So if farts were visible the world would be in perpetual darkness. Which would make it difficult to see anything. Even if we introduce artificial light or view the fart on some non-visible part of the EM spctrum the fart would look exactly like the surrounding air and so would be “invisible” any way.
Thus, any set of conditions which would render a fart visible would simultaneously render the fart invisible.
I call this Esselte’s Fartadox.
chuckle that’s quite good, I could have called this thread a brainfart made visible
though might add there are some nuances to the question of when is a fart a fart, or no longer a fart, some physics and metaphysics in that, dispersion and ownership issues you could say, and more, in fact there’s probably a substantial philosophy lesson just from this question alone
there’s also a philosophy lesson in the question of whether the proposition is conceivable, satisfactorily conceivable, the possibility it is inconceivable, and the further possibility that the physical reality of them being not visible, all that is got from that invisibility can’t really be conceived, and in fact much is prohibited from being conceived of the world
so i’d like to introduce the idea that the inconceivable, and inconceivability are a force in the world, in the universe
So, God farts too?
Where do you think thunder comes from?
Divine Angel said:
roughbarked said:
transition said:chuckle that’s quite good, I could have called this thread a brainfart made visible
though might add there are some nuances to the question of when is a fart a fart, or no longer a fart, some physics and metaphysics in that, dispersion and ownership issues you could say, and more, in fact there’s probably a substantial philosophy lesson just from this question alone
there’s also a philosophy lesson in the question of whether the proposition is conceivable, satisfactorily conceivable, the possibility it is inconceivable, and the further possibility that the physical reality of them being not visible, all that is got from that invisibility can’t really be conceived, and in fact much is prohibited from being conceived of the world
so i’d like to introduce the idea that the inconceivable, and inconceivability are a force in the world, in the universe
So, God farts too?
Where do you think thunder comes from?
I thought Huey was shifting the furtniture in the attic?
transition said:
a serious Q, what would be different about life
We could see infra-red.
esselte said:
The chemical composition of a fart:
Nitrogen: 20-90%
Hydrogen: 0-50% (flammable)
Carbon dioxide: 10-30%
Oxygen: 0-10%
Methane: 0-10% (flammable)All these gasses are found in the Earth’s atmosphere. In order for farts to be visible, the properties of one or more of these gasses would need to change so that light is reflected. If light is reflected off of these gasses then light coming from the Sun to Earth would be partially or fully reflected back out to space before it could reach the surface.

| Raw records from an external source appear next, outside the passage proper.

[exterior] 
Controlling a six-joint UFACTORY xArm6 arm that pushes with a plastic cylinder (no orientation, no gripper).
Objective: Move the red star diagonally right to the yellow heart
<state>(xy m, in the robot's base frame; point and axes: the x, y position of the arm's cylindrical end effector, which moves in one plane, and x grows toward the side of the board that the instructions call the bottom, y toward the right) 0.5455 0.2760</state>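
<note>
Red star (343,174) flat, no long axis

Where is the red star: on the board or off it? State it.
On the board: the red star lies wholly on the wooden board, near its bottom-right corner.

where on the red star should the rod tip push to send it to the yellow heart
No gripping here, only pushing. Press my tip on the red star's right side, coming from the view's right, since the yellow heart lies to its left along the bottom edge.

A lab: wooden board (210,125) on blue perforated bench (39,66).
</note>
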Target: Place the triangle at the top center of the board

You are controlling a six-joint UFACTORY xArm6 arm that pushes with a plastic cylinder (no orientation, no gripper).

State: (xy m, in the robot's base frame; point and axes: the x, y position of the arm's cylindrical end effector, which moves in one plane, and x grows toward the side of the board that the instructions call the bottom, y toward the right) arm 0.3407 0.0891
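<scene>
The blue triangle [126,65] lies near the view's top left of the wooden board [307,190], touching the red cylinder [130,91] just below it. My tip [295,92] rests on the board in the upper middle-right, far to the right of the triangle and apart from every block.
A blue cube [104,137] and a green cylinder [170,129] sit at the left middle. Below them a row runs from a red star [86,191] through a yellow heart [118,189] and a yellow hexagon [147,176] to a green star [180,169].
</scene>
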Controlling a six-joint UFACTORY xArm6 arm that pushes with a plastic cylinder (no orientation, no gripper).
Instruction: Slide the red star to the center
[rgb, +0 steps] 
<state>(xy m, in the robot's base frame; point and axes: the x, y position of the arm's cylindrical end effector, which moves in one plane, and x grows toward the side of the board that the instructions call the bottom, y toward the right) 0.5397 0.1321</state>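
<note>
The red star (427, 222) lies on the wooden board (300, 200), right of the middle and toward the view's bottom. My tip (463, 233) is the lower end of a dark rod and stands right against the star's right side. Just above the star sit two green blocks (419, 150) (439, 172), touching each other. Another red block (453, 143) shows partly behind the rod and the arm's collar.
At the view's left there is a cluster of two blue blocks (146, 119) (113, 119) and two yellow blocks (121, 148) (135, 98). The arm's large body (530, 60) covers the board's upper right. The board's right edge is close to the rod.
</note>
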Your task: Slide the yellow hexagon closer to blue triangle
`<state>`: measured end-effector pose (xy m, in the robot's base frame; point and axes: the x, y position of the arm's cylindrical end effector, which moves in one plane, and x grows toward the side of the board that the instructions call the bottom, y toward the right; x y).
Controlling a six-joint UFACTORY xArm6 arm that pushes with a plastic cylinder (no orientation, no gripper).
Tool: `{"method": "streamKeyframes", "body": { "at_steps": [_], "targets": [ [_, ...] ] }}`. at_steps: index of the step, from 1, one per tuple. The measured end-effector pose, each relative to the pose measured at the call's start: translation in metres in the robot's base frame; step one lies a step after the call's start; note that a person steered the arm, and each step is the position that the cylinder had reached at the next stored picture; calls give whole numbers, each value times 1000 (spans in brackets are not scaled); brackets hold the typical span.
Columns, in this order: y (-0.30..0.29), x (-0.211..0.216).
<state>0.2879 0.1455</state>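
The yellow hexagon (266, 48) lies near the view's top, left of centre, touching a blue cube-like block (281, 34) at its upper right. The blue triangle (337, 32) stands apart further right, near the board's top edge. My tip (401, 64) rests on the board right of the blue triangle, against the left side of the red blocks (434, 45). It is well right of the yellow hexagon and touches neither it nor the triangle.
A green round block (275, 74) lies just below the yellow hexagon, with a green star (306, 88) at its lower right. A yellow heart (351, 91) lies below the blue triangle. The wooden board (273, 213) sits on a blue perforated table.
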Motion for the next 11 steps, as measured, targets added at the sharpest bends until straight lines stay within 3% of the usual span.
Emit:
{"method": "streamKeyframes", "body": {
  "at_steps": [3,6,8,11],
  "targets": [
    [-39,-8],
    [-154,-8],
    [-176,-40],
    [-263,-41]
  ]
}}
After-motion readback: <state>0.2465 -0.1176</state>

So if farts were visible the world would be in perpetual darkness. Which would make it difficult to see anything. Even if we introduce artificial light or view the fart on some non-visible part of the EM spctrum the fart would look exactly like the surrounding air and so would be “invisible” any way.
Thus, any set of conditions which would render a fart visible would simultaneously render the fart invisible.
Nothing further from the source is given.